Third, researchers can specify a priori how many non-significant results they are willing to obtain and report. For example, researchers who plan 5 studies with 80% power can state that they expect one non-significant result. An honest set of results will typically produce a variance in accordance with sampling theory (var(z) = 1) and median observed power would be 80% and there would be no inflation (expected success rate = 80% – expected median power = 80% = 0). Thus, the R-Index would be 80 – 0 = 80.
In conclusion, there are many ways to obtain and report results of empirical results. There is only one way that is no longer an option, namely selective reporting of results that support theoretical predictions. Statistical tests like TIVA, R-Index, P-Curve can reveal these practices and undermine the apparent value of articles that report many and only significant results. As a result, the incentive structure is changing (again*) and researchers need to think hard about the amount of resources they really need to produce empirical results in multiple studies.

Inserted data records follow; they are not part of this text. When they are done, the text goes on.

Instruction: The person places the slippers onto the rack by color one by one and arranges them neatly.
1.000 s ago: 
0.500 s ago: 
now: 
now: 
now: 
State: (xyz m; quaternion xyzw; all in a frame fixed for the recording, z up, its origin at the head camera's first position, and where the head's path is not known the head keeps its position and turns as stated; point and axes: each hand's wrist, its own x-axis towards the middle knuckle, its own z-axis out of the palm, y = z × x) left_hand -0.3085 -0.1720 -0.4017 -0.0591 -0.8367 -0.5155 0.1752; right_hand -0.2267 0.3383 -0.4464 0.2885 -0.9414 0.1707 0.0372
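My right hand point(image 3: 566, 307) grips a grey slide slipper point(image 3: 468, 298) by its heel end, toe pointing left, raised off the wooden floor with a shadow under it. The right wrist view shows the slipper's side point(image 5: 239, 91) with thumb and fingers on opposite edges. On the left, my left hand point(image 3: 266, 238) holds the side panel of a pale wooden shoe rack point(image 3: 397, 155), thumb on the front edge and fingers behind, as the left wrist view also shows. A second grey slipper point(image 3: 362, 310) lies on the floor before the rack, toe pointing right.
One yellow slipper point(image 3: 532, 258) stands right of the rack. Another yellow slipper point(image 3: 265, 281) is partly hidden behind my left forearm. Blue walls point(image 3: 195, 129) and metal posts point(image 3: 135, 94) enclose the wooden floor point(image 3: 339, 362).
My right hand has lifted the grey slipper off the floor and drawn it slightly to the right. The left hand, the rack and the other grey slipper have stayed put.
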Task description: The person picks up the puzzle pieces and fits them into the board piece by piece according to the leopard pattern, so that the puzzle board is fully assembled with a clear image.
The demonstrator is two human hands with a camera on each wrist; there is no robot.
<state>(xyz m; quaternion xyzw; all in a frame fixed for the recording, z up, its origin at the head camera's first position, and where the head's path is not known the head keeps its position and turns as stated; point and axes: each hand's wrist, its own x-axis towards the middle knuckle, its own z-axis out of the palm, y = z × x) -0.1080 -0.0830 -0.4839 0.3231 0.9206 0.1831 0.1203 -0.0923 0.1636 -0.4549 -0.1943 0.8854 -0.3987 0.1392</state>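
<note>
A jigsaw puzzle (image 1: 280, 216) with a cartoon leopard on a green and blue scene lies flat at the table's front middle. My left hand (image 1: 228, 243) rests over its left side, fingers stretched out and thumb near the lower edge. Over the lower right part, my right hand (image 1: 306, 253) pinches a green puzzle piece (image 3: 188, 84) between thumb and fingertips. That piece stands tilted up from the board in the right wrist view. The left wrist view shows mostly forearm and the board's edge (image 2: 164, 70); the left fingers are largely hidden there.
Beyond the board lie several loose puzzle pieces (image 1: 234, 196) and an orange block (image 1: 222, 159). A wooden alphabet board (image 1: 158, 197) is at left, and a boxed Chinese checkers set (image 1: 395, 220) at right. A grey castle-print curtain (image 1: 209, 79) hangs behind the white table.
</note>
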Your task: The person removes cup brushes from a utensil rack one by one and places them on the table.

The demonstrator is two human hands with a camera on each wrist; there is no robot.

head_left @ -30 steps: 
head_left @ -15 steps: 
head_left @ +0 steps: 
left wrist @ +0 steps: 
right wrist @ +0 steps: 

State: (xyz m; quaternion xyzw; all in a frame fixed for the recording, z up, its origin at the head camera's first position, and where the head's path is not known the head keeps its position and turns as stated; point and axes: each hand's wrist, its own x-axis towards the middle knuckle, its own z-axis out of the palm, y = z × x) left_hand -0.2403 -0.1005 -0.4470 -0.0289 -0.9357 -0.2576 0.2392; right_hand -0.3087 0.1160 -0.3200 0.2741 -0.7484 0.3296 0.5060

* The multiple-study article is a unique phenomenon that emerged in experimental psychology in the 1990s. It was supposed to provide more solid evidence and to protect against type-I errors in single study articles that presented exploratory results as if they confirmed theoretical predictions (HARKing). However, dishonest reporting practices made it possible to produce impressive results without increased rigor. At the same time, the allure of multiple study articles crowded out research that took time or required extensive resources to conduct only a single study. As a result, multiple study articles often report studies that are quick (take less than 1 hour to complete) and cost little (Mturk participants are paid less than $1) or nothing (undergraduate students receive course credit). Without real benefits and detrimental effects on the quality of empirical studies, I expected a decline in the number of studies per article and an increase in the quality of individual studies.